There are 4 levels of rehearsal that I use. I usually do all of them for every study or usability test.

  • Script read-through. You’ve written the script, probably, but have you actually read it? Read it aloud to yourself. Read it aloud to your team. Get feedback about whether you’re describing the session accurately in the introduction for the participant. Tweak interview questions so they feel natural. Make sure that the task scenarios cover all the issues you want to explore. Draft follow-up questions.
  • Dry run with a confederate. Pretending is not a good thing in a real session. But having someone act as your participant while you go through the script or protocol or checklist can give you initial feedback about whether the things you’re saying and asking are understandable. It’s the first indication of whether you’ll get the data you are looking for.
  • Rehearsal with a team member. Do a full rehearsal on all the parts. First, do a technical rehearsal. Does the prototype work? Do you know what you’re doing in the recording software? Does the camera on the mobile sled hold together? If there will remote observers, make sure whatever feed you want to use will work for them by going through every step. When everything feels comfortable on the technical side, get a team member to be the participant and go through every word of the script. If you run into something that doesn’t seem to be working, change it in the script right now.
  • Pilot session with a real participant. This looks a lot like the rehearsal with the team member except for 3 things. First, the participant is not a team member, but a user or customer who was purposely selected for this session. Second, you will have refined the script after your experience of running a session using it with a team member. Third, you will now have been through the script at least 3 other times before this, so you should be comfortable with what the team is trying to learn and with the best way to ask about it. How many times have you run a usability test only to get to the 5th session and hear in your mind, ‘huh, now I know what this test is about’? It happens.

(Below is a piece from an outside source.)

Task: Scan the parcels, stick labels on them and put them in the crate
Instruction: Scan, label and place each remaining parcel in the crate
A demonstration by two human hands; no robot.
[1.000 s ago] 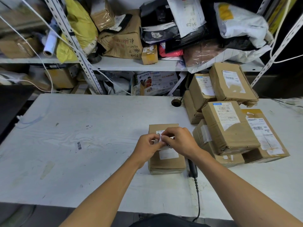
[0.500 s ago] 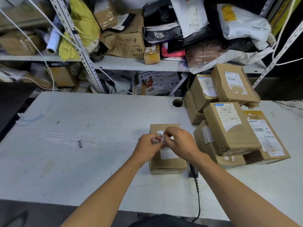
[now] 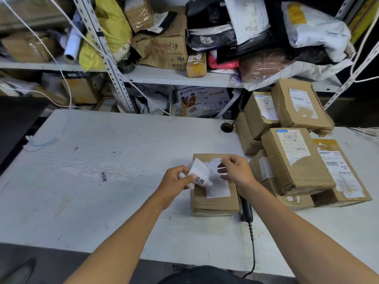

All this rehearsal? As the moderator of a research session, you’re not the star — the participant is. But if you aren’t comfortable with what you’re doing and how you’re doing it, the participant won’t be comfortable and relaxed. either. And you won’t get the most out of the session. But after you get into the habit of rehearsing, when it comes game time, you can concentrate on what is happening with the participant. Instead, those rehearsal steps become ways to test the test, rather than testing you.

There’s a lot of truth to “practice makes perfect.” When it comes to conducting user research sessions, that practice can make all the difference in getting valid data and useful insights. As Yogi Bera said, “In theory, there’s no difference between theory and practice. In practice there is.”